Older Buildings: Older buildings will always have higher assessments (almost always) than newer buildings because there are greater inefficiencies such as older heating & cooling systems, older windows, older elevators, etc. Older buildings also will have future projects that are being planned for and saved for. These projects increase assessments.
Now you’re probably thinking “I knew all that!” “What I want to know is why two buildings that are around the same age, that have the same amenities, can vary so much in assessment price!
There can be many different answers to this question as each situation is different but here is the most common items to look for:
What is actually Included in the assessment: This can be important if you’re comparing buildings built in the 70’s and 80’s as a good handful in chicago have electric heat. If they have electric heat/cooling this means that your heat and a/c will NOT be included in your assessment. This can be a reason why your assessment is lower in an electric building (where you pay your own heat and a/c). Also check to see if any cable tv or internet is included in your assessment or not included as this can alter numbers between $40 and $100/mo.
Poor Initial Build Quality: Sometimes one building was built better than another. While the buildings may be similar, if different materials were used from heating and cooling systems to facade or elevator banks; one building can have much higher yearly maintenance costs than another building even if they were built in the same year. What is important here is understanding if the assessments are high because maintenance costs are inherently high due to poor quality or if they are high due to poor management by the condo board. Sometimes these answers can be subjective but ask a Realtor who does a lot of business in the building and you can USUALLY get a straight forward answer.

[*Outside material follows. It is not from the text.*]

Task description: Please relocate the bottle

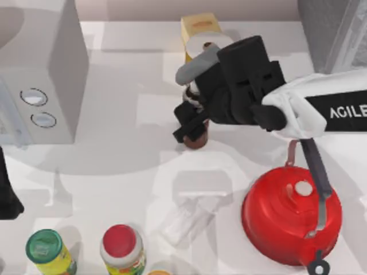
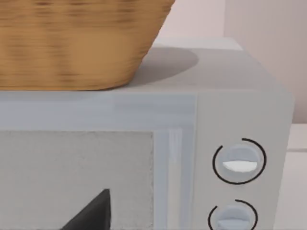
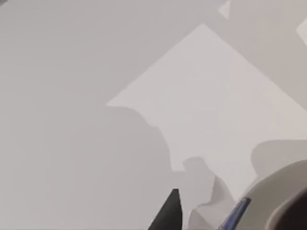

Not every building has the same priorities: Some buildings may have higher assessments because they have a very strict board. A strict board for the condo association may be building up reserves and planning for every single thing imaginable. While a board that is not very involved in building management may just care to keep assessments as low as possible. While we all want to pay the lease amount possible we may not always want low assessments. In the long run it is better for the health of a building to have higher assessments but NEVER a “Special Assessment” versus a building with low assessments but a special assessment every 5 to 7 years! What is a “Special Assessment?” A special assessment is an assessment levied on all the units in a building to pay for a large project; typically a much needed repair such as new roof, new windows, new heating/cooling system, etc. These “special assessments” are levied in situations when reserve amounts (savings account for the association) is inadequate to cover the repairs that NEED to be made.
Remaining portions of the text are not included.